7 Game Winning Streak With McNeeley (nationally)
Offensive Efficiency: #3
Defensive Efficiency: #68
Full Season (nationally)
Offensive Efficiency: #12
Defensive Efficiency: #125
In Big East Competition (out of 11 BE teams)
Offensive Efficiency: #2
Defensive Efficiency: #6
During Big East play (nationally)
Offensive Efficiency: #21
Defensive Efficiency: #136
Let’s be very clear about it: UConn is going to be the best version of themselves this season with Liam McNeeley on the floor. During the seven straight wins after Maui before he was injured, the Huskies were a terror on the offensive end of the floor and not great on defense. You can maybe get away with not being so hot on defense when you’re forcing teams to keep up with you because of how many points you’re putting on the board. “Excellent on one end, passable on the other” will win you a lot of ball games. One of the reasons why their defense wasn’t so hot during the winning streak is because the Huskies were straight up awful at forcing turnovers: #319 in the country, less than 15% of possessions. Your efficiency at stopping the ball going through the net gets pretty good pretty quick if you just stop shots from going up in the first place, and UConn just had nothing going on in that department. They were also hilariously foul-prone, coughing up one of the 30 worst free throw attempts allowed rates in the country during that timespan. Very few empty possessions + lots of shooting with the clock stopped = a rough time for the ol’ efficiency.
So here’s the catch then: Those are just Connecticut’s generalized problems this year.

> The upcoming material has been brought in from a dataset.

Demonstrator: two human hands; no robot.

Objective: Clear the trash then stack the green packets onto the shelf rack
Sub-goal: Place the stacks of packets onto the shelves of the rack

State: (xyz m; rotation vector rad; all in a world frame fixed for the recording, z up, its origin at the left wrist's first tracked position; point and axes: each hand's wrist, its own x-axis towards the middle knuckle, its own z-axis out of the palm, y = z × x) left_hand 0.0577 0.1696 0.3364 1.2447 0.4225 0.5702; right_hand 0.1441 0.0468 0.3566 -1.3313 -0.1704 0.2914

For the whole season, Torvik has the Huskies at #219 at generating turnovers and #343 at defensive free throw rate. In conference games only, UConn ranks sixth in the Big East in turnover rate and 10th in defensive FTR. They can really shoot it, ranking #71 for the whole year in three-point shooting percentage, #7 in two-point shooting, and #10 in effective field goal percentage. If you let Alex Karaban and Solo Ball get clean looks at the rim from long range, you are in a world of hurt that you are going to struggle to come back from no matter what UConn’s flaws are on the other end. But the flaws are there, and if you’re a team that doesn’t turn it over much — hey, look, that’s Marquette — and you’re a team that can create pressure and disruptions on defense — hey, look, that’s Marquette! — then you have a recipe to score enough to win and defend enough to win.
Oh, right. I should probably at least address the possibility of McNeeley not playing, right?
Over the last seven games without McNeeley (nationally)
Offensive Efficiency: #40
Defensive Efficiency: #147
T-Rank: #65
They’re not a tournament team without him.
A good team, but a flawed team, one that has the components to beat you if you don’t take them seriously. But also a clear step down from what they can be with McNeeley and all cylinders firing properly.
Which UConn are we going to get on Saturday? No idea.
Marquette Last 10 Games: 9-1, with wins in their last three games.
Connecticut Last 10 Games: 7-3, but 3-3 in their last six games.
All-Time Series: Connecticut leads, 11-8
Current Streak: The entirety of last year’s 3-0 run against Marquette, including the 73-57 victory in the Big East title game, is the current difference in the series as well as the current active streak in the series. UConn has won eight of the last 10 meetings as well.